This week the #puzzle is: Fine, Maybe Tiling Problems Can Be Fun… #tiling

Question row A:

You have an infinite square grid. Each cell in this grid is either red or blue.

Can you create a pattern in which every red cell has exactly:

zero red neighbors, one red neighbor, two red neighbors, ⋮ eight red neighbors?

Neighbors include any cell that is directly adjacent or corner-adjacent. To avoid admitting degenerate solutions, your pattern must have at least some fraction 0<r≤1 of the total board composed of red cells.

Question row B:

Now we will consider patterns in which every red and every blue cell has exactly the same number—nr and nb, respectively—of same colored neighbors. For example, the image above is not a valid pattern since some of the blue cells have 4 blue neighbors while others have 6.

For which pairs (nr, nb) can we construct valid patterns?

Fine, Maybe Tiling Problems Can Be Fun…

Highlight to reveal (possibly incorrect) solution:

Solutions to 1, 2, 3, 4, 5, 5, 6, 7 and 8 neighbors. (Solution for 0 was already given.)

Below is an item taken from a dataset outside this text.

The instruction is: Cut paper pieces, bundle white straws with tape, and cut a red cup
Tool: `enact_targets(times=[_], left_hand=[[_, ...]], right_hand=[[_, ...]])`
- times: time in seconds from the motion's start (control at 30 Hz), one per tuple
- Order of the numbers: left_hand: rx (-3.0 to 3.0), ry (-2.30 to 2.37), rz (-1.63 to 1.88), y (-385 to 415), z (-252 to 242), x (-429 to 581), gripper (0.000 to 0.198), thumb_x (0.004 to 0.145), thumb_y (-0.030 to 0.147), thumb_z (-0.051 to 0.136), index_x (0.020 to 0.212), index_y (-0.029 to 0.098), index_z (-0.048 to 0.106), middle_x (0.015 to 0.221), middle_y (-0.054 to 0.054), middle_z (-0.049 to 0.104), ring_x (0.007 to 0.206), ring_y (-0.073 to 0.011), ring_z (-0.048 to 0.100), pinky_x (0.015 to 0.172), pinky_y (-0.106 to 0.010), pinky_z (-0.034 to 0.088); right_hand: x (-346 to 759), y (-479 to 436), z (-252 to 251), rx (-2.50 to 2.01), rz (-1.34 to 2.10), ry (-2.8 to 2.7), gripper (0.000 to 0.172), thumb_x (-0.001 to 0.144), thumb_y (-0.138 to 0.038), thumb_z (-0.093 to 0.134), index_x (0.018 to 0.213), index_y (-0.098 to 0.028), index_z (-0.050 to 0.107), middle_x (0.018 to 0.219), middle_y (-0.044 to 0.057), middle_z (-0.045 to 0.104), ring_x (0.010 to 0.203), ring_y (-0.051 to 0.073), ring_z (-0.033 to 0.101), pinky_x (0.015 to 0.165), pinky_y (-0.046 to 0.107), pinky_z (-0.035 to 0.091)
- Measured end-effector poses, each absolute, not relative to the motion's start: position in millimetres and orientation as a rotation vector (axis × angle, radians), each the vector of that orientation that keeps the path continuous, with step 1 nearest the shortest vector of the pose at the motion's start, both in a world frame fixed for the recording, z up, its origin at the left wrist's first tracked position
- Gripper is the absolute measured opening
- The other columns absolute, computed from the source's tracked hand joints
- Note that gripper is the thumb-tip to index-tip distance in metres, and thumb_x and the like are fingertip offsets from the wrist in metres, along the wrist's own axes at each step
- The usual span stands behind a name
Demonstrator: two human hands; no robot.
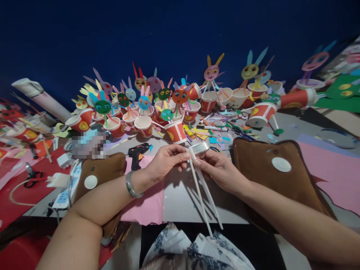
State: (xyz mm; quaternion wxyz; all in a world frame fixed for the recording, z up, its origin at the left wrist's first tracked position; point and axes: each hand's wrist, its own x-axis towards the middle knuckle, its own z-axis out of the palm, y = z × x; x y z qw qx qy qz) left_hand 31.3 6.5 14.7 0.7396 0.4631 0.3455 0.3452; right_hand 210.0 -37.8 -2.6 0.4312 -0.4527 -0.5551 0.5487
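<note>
My left hand (165,159) and my right hand (216,167) meet above the table's near edge. Both pinch the top of two thin white straws (204,197) that hang down toward my lap. At the top of the straws sits a small pale folded piece (199,147), pressed between the fingertips of both hands. A bangle (131,185) circles my left wrist. A black glue gun (137,153) lies just left of my left hand on a pink sheet (146,206).
Several red paper cups (176,131) with coloured bunny faces on sticks crowd the back of the table. Brown pouches lie at the left (98,174) and right (270,168). Scissors (30,176) rest on red paper at far left. Pink paper (334,172) covers the right side.
</note>
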Motion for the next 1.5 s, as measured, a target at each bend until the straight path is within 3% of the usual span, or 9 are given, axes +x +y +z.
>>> enact_targets(times=[0.17,0.3,0.47,0.63,0.77,0.87,0.97,1.13,1.5], left_hand=[[1.032,0.745,0.734,5,16,29,0.033,0.067,0.041,0.082,0.077,0.014,0.065,0.061,0.002,0.061,0.051,-0.0067,0.055,0.047,-0.018,0.042],[1.057,0.774,0.738,2,17,28,0.034,0.065,0.039,0.083,0.077,0.014,0.062,0.061,0.004,0.059,0.047,-0.0055,0.05,0.046,-0.02,0.038],[1.122,0.816,0.755,1,16,30,0.034,0.065,0.037,0.083,0.071,0.013,0.06,0.059,0.004,0.056,0.049,-0.0045,0.046,0.048,-0.02,0.033],[1.156,0.79,0.864,1,24,29,0.031,0.066,0.036,0.083,0.07,0.014,0.061,0.065,0.003,0.058,0.06,-0.0066,0.05,0.06,-0.021,0.04],[1.166,0.76,0.91,2,29,25,0.03,0.067,0.036,0.084,0.072,0.015,0.062,0.066,0.003,0.059,0.064,-0.0082,0.054,0.063,-0.022,0.043],[1.134,0.74,0.895,2,28,24,0.028,0.066,0.033,0.084,0.072,0.015,0.064,0.068,0.002,0.061,0.064,-0.0085,0.056,0.064,-0.023,0.045],[1.13,0.711,0.863,2,24,25,0.026,0.067,0.031,0.084,0.072,0.015,0.065,0.067,0.002,0.062,0.062,-0.0078,0.056,0.064,-0.022,0.046],[1.079,0.742,0.827,0,22,27,0.028,0.065,0.033,0.085,0.071,0.014,0.065,0.065,0.002,0.062,0.06,-0.0081,0.057,0.063,-0.022,0.046],[1.026,0.675,0.792,0,19,25,0.026,0.068,0.033,0.083,0.073,0.015,0.065,0.069,0.0,0.066,0.063,-0.01,0.061,0.063,-0.024,0.049]], right_hand=[[210,-38,-2,-1.107,1.319,-1.401,0.036,0.079,-0.053,0.072,0.08,-0.017,0.065,0.059,-0.002,0.058,0.047,0.008,0.042,0.042,0.021,0.032],[209,-37,-8,-1.072,1.248,-1.454,0.031,0.08,-0.048,0.072,0.083,-0.017,0.07,0.073,0.003,0.07,0.061,0.013,0.058,0.054,0.025,0.046],[208,-36,-16,-1.062,1.176,-1.55,0.029,0.081,-0.046,0.072,0.086,-0.017,0.074,0.081,0.005,0.075,0.073,0.017,0.065,0.067,0.03,0.053],[216,-33,-12,-1.141,1.025,-1.762,0.035,0.078,-0.05,0.073,0.072,-0.016,0.071,0.057,0.001,0.063,0.05,0.011,0.052,0.047,0.024,0.04],[226,-30,-7,-1.136,0.694,-1.671,0.036,0.076,-0.045,0.074,0.06,-0.021,0.054,0.052,-0.002,0.053,0.05,0.011,0.047,0.048,0.025,0.038],[231,-25,-7,-1.071,0.464,-1.553,0.024,0.072,-0.033,0.078,0.079,-0.023,0.057,0.078,0.002,0.061,0.055,0.012,0.049,0.05,0.027,0.041],[232,-22,-8,-1.018,0.456,-1.641,0.038,0.072,-0.024,0.076,0.106,-0.025,0.06,0.112,0.009,0.064,0.064,0.013,0.058,0.054,0.029,0.047],[234,-19,-8,-1.04,0.404,-1.811,0.012,0.08,-0.019,0.064,0.089,-0.025,0.069,0.09,0.006,0.074,0.089,0.023,0.069,0.08,0.037,0.054],[236,-8,-16,-1.036,0.509,-1.756,0.007,0.081,-0.024,0.069,0.088,-0.022,0.071,0.089,0.005,0.074,0.083,0.02,0.069,0.075,0.032,0.054]])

Method: I fooled around with images.

Question row B:

Program

Some more solutions:

nr \ nb	0	1	2	3	4	5	6	7
0	image	image	image	image	image	image	image	(image)
1	image	image	image	image	image	image	(image)	image
2	image	image	image	image	image	image	image	image
3	image	image	image	image	image	image	image	image
4	image	image	(image)	(image)	image	image	image	image
5	image	image	image	image	image	image	image	image
6	(image)	image	(image)	image	image	image	image	image
7	image	image	image	image	image	image	image	image

Thoughts:

• If (n_r, n_b) = (a,b) is possible, (n_r, n_b) = (b,a) is also possible, by reversing the colors.
• If a red has 0 red neighbors, it will have 8 blue neighbors.
  • A blue edge neighbor has at least 4 blue neighbors.
  • A blue corner neighbor has at least 2 blue neighbors.
  • So the cases of (n_r, n_b) = (0, 0), (0,1), (0,2), (0,3) aren’t possible.
  • Similarly for (n_r, n_b) = (1,0), (2,0), (3,0).
• If a red has 1 red neighbor, it will have 7 blue neighbors.
  • A blue edge neighbor has at least 3 blue neighbors.
  • A blue corner neighbor has at least 1 blue neighbor.
  • So the cases of (n_r, n_b) = (1,1), (1,2) aren’t possible.
  • Similarly for (n_r, n_b) = (2,1).
• If a red has 2 red neighbors, it will have 6 blue neighbors.
  • A blue edge neighbor has at least 2 blue neighbors.
  • A blue corner neighbor might have 0 blue neighbors.
  • This does not exclude any new cases.
• Solution with 8 red and x blue can’t work, because there’s no room for the blue. Similarly for 8 blue and x red.
• If a red has 7 red neighbors, it will have 1 blue neighbor.
  • If this is an edge neighbor, it has at most 3 blue neighbors.
  • If it is a corner neighbor, it has at most 5 blue neighbors.
  • So the cases of (n_r, n_b) = (7, 6), (7,7) aren’t possible.
  • Similarly for (n_r, n_b) = (6,7).
• If a red has 6 red neighbors, it will have 2 blue neighbors.
  • A blue edge neighbor has at most 4 blue neighbors.
  • A blue corner neighbor has at most 6 blue neighbors.
  • This does not exclude any new cases.
  • It is however possible to keep building. All the reds have 6 red neighbors. Going through these cases gives a blue cell with at most 5 blue neighbors. (6,6) isn’t possible.
• Method: In some cases I think of a regular pattern, create it and count.
• Further I built a program to create and test patterns. This is how I found the (2, 6) solution.